Whenever I visit to my girlfriend's flat she seems to be angry. On Thursday I rang her at work and said I'd come round for supper later. When I arrived the flat was looking all tidy with flowers, the table laid and a delicious smell coming from the kitchen. I swear all I said was "Mmmm, what are we having?" Then I turned the telly on, and she seemed cross. She offered me a glass of wine, and I said, "I suppose I'd better go out and get a bottle when this is finished", and she said, "It's all right, I've already got some as usual."

When supper was finished, I wanted to watch the cricket results. About an hour later I went to find her, and she was washing up. I said, "Do you want a hand?"and she said "As you can see, I've finished." Then I watched some more telly and went to bed. She was asleep and kept on refusing to have sex with me. In the morning she blew me up for not contributing or helping.

I can't understand it. I don't know how to cook and it's different for her, because she enjoys all that homely stuff. I'd be just as happy to have an Indian takeaway and then we wouldn't need to go shopping or wash up.

Uncle Ony: Well, this is the very nub of the modern battle of the sexes, isn't it? Both have outside work, but in the home the female wants to continue her traditional homemaking tasks only if the male matches her activity in ways he is neither trained nor inclined to do. The male relishes the fruits of homemaking, but given the choice of living more simply or having to share what he sees as unnecessary work, would prefer the former. The only answer is compromise. What about taking it in turn? She does the work for "her" nights at her flat, and you do your nights at your flat, when you order the Indian takeaway, throw the cartons in the bin and wash the forks.

Aunt Ag: Oh for God's sake, evolve boy. Of course you don't want to live like a pig, of course it isn't "different for her" because she likes washing up. It's just your justification for being bone-idle and waited on. Get your finger out and stop being such a lazy bloody slob, and you might just hang on to her. Frankly, if I was her I'd have chucked you already .

There is a rather annoying couple who live a few doors away from us. My boyfriend and I are quite happy with each other's company and have plenty of friends, but Dave and Yvonne seem desperate to be with other people and are always inviting us round, popping in, trying to join in whatever we are doing. Whenever they have a dinner party, they more or less force us to come along even if we say no, but when I have a dinner party I don't want to ask them, because I don't like them all that much, and suspect no one else does either.
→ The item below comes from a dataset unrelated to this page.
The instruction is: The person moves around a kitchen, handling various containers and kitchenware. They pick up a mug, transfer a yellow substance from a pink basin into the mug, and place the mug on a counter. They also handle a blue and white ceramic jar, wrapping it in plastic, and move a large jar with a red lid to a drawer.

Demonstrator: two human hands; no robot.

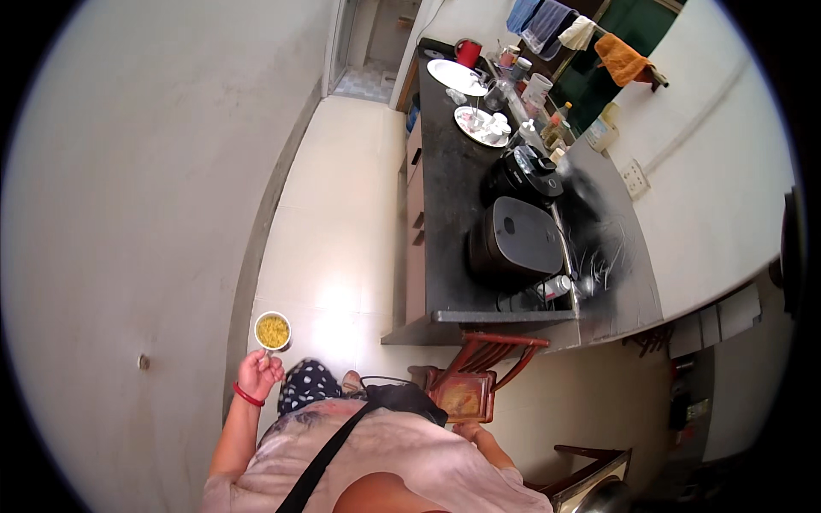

The trouble is, if Yvonne gets to hear about it she invites herself, and I feel so guilty refusing, as she's cooked us supper so often.

Uncle Ony: Goodness me, whatever happened to the spirit of neighbourliness and generosity? Do a couple have to be the most popular people in the world to grace your dinner table? Why are you so lacking in confidence that you cannot ask your real friends to tolerate a pair of slightly annoying but kindly neighbours once in a while? You can't have it both ways. If you really don't want their friendship, then resolutely refuse all their invitations. But you might find a pair of genuinely good neighbours are more valuable than you think.

Aunt Ag: Darling, let's be brutally honest for a second .You're not lonely, because you're nice. They are desperate for friends, because they're pains in the arse. They're not being kind or neighbourly, they're just being selfish and manipulative. If you really feel you should be helping lonely neighbours, contact Help the Aged. Otherwise nip it in the bud before you find them living in your house, Yvonne sleeping with your boyfriend and you feeling guilty about minding about it.

Every day on my way to work I pass some traffic lights where youths are washing windscreens. It always puts me in a foul mood. They rush up to the cars like muggers, frightening me out of my wits. They say, "Cheer up, it might never happen." Even when I shake my head angrily and say no, they insist on washing the windscreen anyway, saying, "Free of charge", but then make me feel mean if I don't pay, moaning about being homeless. I start off having a screaming row and end up giving them a pound. The lights change when the windscreen is still covered in soap. If I avoid traffic lights it will add another 10 minutes to the journey. What shall I do?

Uncle Ony: You're right, this is an infringement of civil liberties, an invasion of the vehicle as personal space, and extremely dangerous.Your problem is one of assertiveness and confused signals. Watch for the approach of the youths, and say loudly and clearly: "I forbid you to wash my windscreen. If you do, I shall report you to the police." If they persist, do not give them money, and report them.

Aunt Ag: Oh darling, lighten up and stop being so cross. We must all learn to be gracious with our admirers. Next time these lithe young men rush to perform some menial little task for you, instead of fuming with resentment, savour and admire those taut muscles and firm buttocks as they lean across your car bonnet eager to serve you. When their work is over, don't insult them with money, but blow a grateful kiss and roar off. If an open hand appears at your window, give it a playful tweak and say: "Stop right there, you naughty boy. I'm old enough to be your great-aunt." You'll probably find the divine boys quickly tire of their task. Then you may rather miss that delightful frisson, in which case offer them 20p a time and everyone will be happy.